Selvage denim (sometimes called selvedge denim) is a type of denim which forms a clean natural edge that does not unravel. It is commonly presented in the unwashed or raw state. Typically, the selvage edges will be located along the outseam of the pants, making it visible when cuffs are worn. Although selvage denim is not completely synonymous with unwashed denim, the presence of selvage typically implies that the denim used is a higher quality.

The word "selvage" comes from the phrase "self-edge" and denotes denim made on old-style shuttle looms. These looms weave fabric with one continuous cross thread (the weft) that is passed back and forth all the way down the length of the bolt. As the weft loops back into the edge of the denim it creates this “self-edge” or Selvage. Selvage is desirable because it can’t fray like lower grade denims that have separate wefts which leave an open edge that must be stitched. Shuttle looming is a more time-consuming weaving process that produces denim of a tighter weave resulting in a heavier weight fabric that lasts.

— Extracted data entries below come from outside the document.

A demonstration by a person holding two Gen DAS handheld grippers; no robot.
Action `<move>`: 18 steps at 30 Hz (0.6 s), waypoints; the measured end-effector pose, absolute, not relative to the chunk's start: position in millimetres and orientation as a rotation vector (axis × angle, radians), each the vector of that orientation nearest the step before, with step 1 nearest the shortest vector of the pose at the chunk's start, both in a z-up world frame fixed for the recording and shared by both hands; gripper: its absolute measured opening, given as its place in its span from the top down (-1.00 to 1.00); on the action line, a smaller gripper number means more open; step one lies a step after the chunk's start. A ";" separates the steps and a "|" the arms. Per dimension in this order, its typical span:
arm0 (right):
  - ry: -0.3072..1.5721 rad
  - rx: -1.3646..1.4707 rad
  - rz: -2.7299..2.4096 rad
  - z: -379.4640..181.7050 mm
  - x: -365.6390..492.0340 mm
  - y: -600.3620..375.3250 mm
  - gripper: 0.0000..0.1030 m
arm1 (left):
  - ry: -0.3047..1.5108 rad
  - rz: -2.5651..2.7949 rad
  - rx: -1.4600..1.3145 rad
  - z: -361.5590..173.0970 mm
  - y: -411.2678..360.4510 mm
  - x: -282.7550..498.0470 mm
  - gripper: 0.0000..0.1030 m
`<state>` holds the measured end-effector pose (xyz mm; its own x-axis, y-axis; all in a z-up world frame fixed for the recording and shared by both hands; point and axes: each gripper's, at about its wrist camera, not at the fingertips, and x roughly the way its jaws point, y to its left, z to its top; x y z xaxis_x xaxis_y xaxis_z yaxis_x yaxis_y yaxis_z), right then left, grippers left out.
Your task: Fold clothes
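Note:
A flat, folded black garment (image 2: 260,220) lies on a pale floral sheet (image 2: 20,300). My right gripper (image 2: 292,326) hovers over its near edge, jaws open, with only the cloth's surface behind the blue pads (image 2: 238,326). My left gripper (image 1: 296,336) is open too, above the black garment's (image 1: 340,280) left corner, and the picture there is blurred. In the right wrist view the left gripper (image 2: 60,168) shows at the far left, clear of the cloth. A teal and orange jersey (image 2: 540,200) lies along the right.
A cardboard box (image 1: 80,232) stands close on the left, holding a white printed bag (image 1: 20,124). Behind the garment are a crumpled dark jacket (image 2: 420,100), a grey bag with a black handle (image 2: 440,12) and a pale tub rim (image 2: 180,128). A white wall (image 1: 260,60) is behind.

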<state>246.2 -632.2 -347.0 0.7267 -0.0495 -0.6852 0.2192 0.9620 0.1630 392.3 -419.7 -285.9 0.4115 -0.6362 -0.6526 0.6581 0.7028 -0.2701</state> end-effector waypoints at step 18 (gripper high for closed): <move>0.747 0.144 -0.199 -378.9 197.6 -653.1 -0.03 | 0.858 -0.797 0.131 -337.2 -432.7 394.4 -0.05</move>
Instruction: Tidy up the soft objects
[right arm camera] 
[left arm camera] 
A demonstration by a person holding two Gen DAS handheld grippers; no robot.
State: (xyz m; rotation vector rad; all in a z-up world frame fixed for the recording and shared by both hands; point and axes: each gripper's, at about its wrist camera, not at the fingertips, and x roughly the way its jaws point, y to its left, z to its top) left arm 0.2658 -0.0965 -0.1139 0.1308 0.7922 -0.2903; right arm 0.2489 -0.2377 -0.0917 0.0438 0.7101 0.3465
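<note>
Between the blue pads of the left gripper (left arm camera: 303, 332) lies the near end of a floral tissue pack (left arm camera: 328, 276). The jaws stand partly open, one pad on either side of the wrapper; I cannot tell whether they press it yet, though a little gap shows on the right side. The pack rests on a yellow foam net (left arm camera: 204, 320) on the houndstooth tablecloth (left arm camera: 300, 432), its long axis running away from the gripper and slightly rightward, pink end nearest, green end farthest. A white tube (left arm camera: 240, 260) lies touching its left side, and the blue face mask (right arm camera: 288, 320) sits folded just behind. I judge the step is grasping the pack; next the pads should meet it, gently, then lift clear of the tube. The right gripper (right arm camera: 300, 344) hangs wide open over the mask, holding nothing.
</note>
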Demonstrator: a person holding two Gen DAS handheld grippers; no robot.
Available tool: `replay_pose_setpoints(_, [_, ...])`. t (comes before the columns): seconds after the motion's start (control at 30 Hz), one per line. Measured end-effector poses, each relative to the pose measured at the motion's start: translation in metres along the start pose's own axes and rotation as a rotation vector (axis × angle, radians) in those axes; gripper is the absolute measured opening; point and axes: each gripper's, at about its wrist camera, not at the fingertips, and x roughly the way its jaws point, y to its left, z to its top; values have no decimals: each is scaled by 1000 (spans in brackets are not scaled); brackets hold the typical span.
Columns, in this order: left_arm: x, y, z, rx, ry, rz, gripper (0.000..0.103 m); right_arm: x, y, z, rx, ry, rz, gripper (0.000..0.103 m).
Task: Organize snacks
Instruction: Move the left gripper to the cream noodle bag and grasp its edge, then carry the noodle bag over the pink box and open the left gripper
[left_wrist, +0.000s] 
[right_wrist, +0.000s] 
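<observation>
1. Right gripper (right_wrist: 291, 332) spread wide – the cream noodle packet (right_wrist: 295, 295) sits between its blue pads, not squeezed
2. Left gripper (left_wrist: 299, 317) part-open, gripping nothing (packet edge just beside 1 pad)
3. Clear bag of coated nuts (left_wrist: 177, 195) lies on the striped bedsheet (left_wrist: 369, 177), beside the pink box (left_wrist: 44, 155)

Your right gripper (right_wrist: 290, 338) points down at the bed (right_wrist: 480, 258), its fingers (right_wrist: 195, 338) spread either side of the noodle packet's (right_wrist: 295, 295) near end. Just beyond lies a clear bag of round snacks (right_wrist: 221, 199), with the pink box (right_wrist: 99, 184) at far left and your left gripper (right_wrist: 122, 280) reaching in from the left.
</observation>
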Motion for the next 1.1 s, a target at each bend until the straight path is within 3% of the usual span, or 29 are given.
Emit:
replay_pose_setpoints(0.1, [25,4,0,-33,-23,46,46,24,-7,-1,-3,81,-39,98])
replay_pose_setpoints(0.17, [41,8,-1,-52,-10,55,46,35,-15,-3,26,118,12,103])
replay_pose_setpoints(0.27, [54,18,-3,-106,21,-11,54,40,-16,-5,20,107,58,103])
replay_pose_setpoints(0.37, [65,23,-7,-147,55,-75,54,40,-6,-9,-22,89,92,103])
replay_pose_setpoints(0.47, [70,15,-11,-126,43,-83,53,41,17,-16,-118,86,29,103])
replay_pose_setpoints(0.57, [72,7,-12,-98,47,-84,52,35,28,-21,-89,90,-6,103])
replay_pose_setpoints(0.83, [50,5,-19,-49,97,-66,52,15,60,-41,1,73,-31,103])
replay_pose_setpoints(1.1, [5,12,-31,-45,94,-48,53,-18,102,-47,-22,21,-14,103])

Shuttle looms weave a more narrow piece of fabric, and thus a longer piece of fabric is required to make a pair of jeans (approximately 3 yards). To maximize yield, traditional jean makers use the fabric all the way to the selvage edge. When the cuff is turned up the two selvage edges, where the denim is sewn together, can be seen. The selvage edge is usually stiched with colored thread: green, white, brown, yellow, and red (red is the most common). Fabric mills used these colors to differentiate between fabrics.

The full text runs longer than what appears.